> _TASK STATEMENT_: In the records that follow, locate every line with "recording" and extract it.

-- Opening Marker --

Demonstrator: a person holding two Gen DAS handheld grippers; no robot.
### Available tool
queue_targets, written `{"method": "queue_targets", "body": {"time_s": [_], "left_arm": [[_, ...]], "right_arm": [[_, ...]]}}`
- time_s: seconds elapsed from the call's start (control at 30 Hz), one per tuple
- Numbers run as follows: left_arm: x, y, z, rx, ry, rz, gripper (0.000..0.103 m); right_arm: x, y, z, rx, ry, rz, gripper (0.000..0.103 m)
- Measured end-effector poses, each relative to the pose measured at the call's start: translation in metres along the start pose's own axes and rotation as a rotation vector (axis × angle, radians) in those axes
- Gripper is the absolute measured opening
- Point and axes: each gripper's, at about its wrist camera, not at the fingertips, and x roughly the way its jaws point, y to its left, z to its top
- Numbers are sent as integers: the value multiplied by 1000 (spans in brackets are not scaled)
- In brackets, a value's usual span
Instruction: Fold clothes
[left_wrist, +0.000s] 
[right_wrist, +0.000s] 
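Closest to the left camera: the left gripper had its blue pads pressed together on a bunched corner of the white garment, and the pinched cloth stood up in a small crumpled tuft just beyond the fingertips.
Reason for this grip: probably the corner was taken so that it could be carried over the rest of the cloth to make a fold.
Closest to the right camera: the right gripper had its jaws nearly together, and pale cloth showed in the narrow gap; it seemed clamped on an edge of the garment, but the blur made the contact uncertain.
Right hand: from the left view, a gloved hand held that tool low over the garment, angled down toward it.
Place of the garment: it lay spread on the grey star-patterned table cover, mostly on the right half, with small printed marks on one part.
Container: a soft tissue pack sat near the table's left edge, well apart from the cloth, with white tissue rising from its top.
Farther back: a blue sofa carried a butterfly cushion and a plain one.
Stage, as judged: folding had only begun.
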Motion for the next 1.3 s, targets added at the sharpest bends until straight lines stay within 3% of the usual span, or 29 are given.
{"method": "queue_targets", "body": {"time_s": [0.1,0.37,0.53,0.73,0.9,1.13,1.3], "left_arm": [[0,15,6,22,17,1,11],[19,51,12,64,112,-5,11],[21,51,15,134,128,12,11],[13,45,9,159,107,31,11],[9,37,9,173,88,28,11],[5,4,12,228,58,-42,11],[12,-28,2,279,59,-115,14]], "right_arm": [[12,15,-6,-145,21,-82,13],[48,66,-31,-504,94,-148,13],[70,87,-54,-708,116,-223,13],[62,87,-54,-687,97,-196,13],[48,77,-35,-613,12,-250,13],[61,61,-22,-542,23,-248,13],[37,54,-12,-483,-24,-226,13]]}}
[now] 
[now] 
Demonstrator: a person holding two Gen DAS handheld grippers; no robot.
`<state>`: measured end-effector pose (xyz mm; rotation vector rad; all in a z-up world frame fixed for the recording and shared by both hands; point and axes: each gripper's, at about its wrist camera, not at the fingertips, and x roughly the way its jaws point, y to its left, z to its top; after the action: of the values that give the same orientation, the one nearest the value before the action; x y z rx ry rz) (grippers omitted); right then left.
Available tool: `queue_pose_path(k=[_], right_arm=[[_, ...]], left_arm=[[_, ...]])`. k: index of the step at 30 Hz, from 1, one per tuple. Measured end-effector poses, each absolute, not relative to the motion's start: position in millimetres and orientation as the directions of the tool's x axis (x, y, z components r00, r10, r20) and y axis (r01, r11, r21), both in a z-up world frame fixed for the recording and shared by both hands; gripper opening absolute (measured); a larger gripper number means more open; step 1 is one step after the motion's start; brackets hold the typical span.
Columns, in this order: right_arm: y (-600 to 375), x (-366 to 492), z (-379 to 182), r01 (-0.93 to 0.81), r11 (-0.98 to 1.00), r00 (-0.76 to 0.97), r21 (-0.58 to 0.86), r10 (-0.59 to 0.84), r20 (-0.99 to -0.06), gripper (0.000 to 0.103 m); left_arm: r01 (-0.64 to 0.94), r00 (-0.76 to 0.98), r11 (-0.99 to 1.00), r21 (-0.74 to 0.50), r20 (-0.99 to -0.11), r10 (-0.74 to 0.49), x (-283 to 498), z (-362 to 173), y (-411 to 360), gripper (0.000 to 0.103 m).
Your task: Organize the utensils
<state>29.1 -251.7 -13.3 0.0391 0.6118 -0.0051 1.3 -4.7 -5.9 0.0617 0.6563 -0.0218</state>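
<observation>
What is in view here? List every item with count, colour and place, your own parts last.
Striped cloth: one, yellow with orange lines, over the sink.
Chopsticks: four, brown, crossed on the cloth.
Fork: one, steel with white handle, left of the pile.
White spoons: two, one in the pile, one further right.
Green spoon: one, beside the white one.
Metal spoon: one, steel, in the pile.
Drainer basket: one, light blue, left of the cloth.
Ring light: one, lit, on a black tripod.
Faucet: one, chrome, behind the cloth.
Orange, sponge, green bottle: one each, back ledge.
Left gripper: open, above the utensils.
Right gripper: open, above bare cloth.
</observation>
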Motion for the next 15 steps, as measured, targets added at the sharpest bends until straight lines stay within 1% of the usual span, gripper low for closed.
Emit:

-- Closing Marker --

> _TASK OUTPUT_:
`<state>`: measured end-effector pose (xyz mm; rotation vector rad; all in a z-up world frame fixed for the recording and shared by both hands; point and axes: each gripper's, at about its wrist camera, not at the fingertips, and x roughly the way its jaws point, y to its left, z to its top; after the action: of the values that give the same orientation, the one nearest the value before the action; x y z rx ry rz) (grippers omitted); right then left.
Available tool: `queue_pose_path(k=[_], right_arm=[[_, ...]], left_arm=[[_, ...]])`. k: index of the step at 30 Hz, from 1, one per tuple. Measured end-effector poses, each absolute, not relative to the motion's start: position in millimetres and orientation as the directions of the tool's x axis (x, y, z components r00, r10, r20) and y axis (r01, r11, r21), both in a z-up world frame fixed for the recording and shared by both hands; gripper opening absolute (measured); a larger gripper number means more open; step 1 is one step after the motion's start; brackets hold the typical span.

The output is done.